Serge Diaghilev (Серге́й Па́влович Дя́гилев - 1872 - 1929) est enterré sur l'île cimetière San Michele de Venise. Diaghilev est inhumé dans le carré orthodoxe du cimetière, où il sera rejoint plus tard par Igor Stravinsky, enterré quelques tombes plus loin.
Les tombes d'Ìgor et de Vera Stravinsky
Crédit photos @ Luc-Henri Roger La tombe de Diaghilev, extrait d'une chronique vénitienne de Gérard Bauër publiée le 16 octobre 1932 par Paris-Soir.[...] Et Diaghilew, promenant [à Venise] les débris de sa troupe et de son faste dans ce décor de ballet, Diaghilew, l'air d'un satrape triste, le corps avide et rêveur, songeant on ne savait à quoi ; passé, avenir, tout prenant peut-être dans son esprit une ardeur à la fois violente et poétique - comme il était lui-même. Il y a trois ans, il a achevé a Venise sa vie d'animateur nomade, " roman comique " où il avait renouvelé, dans un exil forcé, le destin des anciennes troupes. Venise et ses surprises devaient lui plaire, lui plaisaient jusque dans ses grâces trop chantées.
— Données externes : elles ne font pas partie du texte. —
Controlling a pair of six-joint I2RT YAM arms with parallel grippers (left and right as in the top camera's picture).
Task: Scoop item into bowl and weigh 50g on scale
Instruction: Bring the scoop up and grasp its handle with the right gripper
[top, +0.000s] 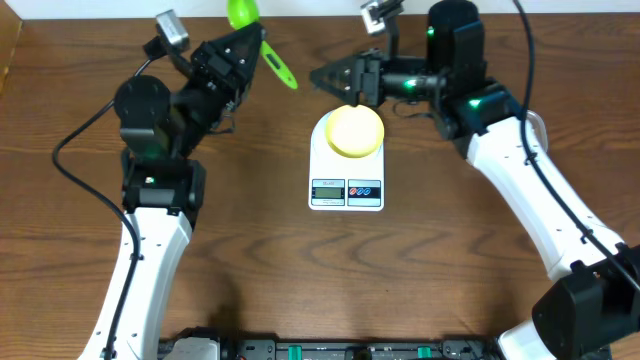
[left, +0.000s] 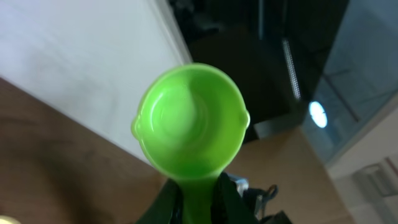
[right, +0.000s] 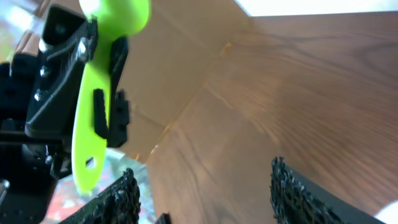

Il est mort une fin d'été, et s'en est allé, accompagné par quelques amis, vers San Michele. Une de ces gondoles corsetées pour la mort, cygne lent et noir, l'a conduit au cimetière de la même façon qu'il avait rêvé de traverser la vie : sans toucher terre.
Parce qu'il était différent, que je l'avais apprécié pour cette différence, qu'il avait charmé notre temps de ses inventions, c'est à lui d'abord que j'ai voulu rendre visite, cette saison.
Un matin, j'ai demandé au gondolier de traverser la lagune jusqu'à 1'île San Michele. J'ai revu San Giovanni et Paolo, le Coleone sur son cheval, salué les Jésuites au passage, et connu le soleil accablant de midi sur les fondamente nuove. Le cimetière est un lieu très calme, île trop étroite, bien sûr, pour tout ce qui meurt à Venise depuis des siècles, et qui doit n'y faire qu'un séjour mesuré. Mais Diaghilew est encore là, dans le petit enclos réservé aux " orthodoxes ".
Des amis lui ont assuré une sépulture digne, et veilleront sans doute à sa durée. La chaleur accablait ce parc, attiédissait les marbres, et jetait dans l'enclos une inquiétante fécondité. Des fleurs s'épanouissaient et d'autres séchaient sous les croix blanches. Quel sacre mystérieux doit se célébrer devant cette tombe, et quelles figures masquées ne viennent pas la nuit tenir leur concile auprès de celui qui les a tant aimés !
Ce fut une de mes premières démarches vénitiennes durant ce mois de septembre. En règle avec les ombres - rare pays où on peut les rejoindre sans tristesse - j'allai regarder les vivants, comme il faut les voir à Venise, insoucieusement.